Indefinite Integrals Homework Help Needed

• Illusionist
In summary, the student is having trouble finding the indefinite integral of an equation and is also having trouble finding the indefinite integral of [1+(1/t)]^5/(t^2). His approach is correct, but he needs to rewrite the integrals slightly.f

Homework Statement

Hi, I'm having trouble finding the indefinite integral of an equation.

Homework Equations

The function is (2x-13)/[(x^2-2x+4)^0.5]

The Attempt at a Solution

I thought it was a good idea to let u=x^2-2x+4, hence du/dx= 2x-2.
From that I got [-11/(u^0.5)].du but evaluating this gives me -22(u^0.5), which I don't believe is right.
Did I make a silly mistake or is my approach completely wrong? I am also having similar trouble finding the integral of [1+(1/t)]^5/(t^2).

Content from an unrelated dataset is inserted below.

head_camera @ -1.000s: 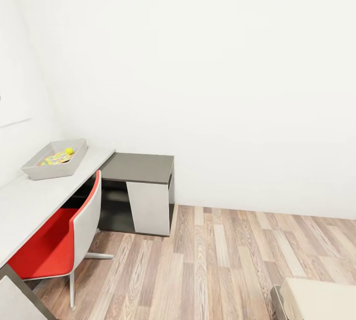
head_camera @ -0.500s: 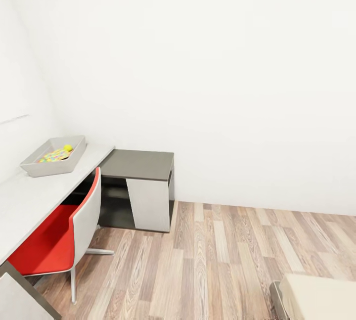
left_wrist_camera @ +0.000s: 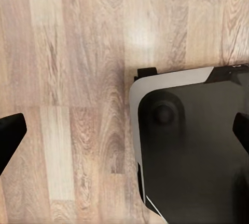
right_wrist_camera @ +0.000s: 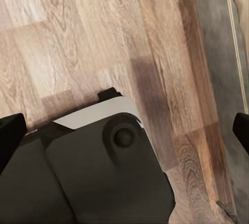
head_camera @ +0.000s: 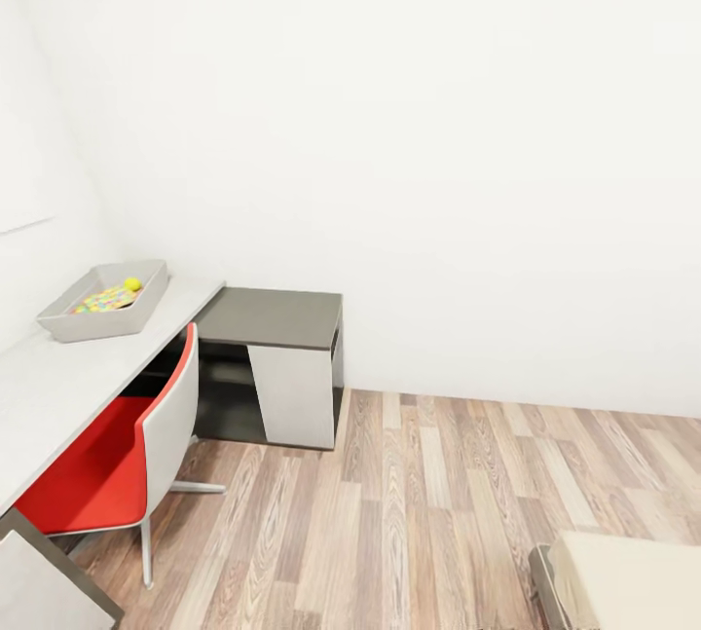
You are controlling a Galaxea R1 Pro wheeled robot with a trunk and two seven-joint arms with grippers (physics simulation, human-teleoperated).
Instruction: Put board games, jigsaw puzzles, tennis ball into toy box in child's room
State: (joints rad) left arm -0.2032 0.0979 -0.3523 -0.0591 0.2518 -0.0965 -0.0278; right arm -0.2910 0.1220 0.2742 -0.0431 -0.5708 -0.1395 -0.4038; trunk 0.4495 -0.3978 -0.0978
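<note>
In the head view the pale grey toy box (head_camera: 66,323) stands on the table (head_camera: 58,387) at the left, against the white walls of the child's room. Multicoloured jigsaw puzzle pieces (head_camera: 103,300) lie flat inside it, and the yellow-green tennis ball (head_camera: 131,284) rests on them near the far end. A corner of the bed (head_camera: 633,581) shows at the lower right. The board games are out of view. My left gripper (left_wrist_camera: 124,133) and right gripper (right_wrist_camera: 124,130) both hang open over the wood floor, nothing between their fingers.
A red and grey chair (head_camera: 117,455) is pushed under the table. The lower dark grey section (head_camera: 273,316) joins the table at the corner. Wood-plank floor (head_camera: 409,513) lies between table and bed. My black base (left_wrist_camera: 192,156) sits below both grippers, and the grey bed frame (right_wrist_camera: 215,52) runs beside the right one.
The whole head view has shifted slightly, so the camera has moved. The toy box, chair and table keep their places relative to each other. Both grippers remain open.
</note>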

Any help or advice would be very much appreciated, thank you.

Your approach is correct, but you need rewrite the integral slightly.

$$\int{\frac{2x-13}{\sqrt{x^2-2x+4}}}$$

$$\int{\frac{2x-2}{\sqrt{x^2-2x+4}}} + \int{\frac{-11dx}{\sqrt{x^2-2x+4}}}$$

Now substitute $u=x^2-2x+4$, in the first integral.

As for the other integral, you can rewrite 1 + (1/t) as (t+1)/t.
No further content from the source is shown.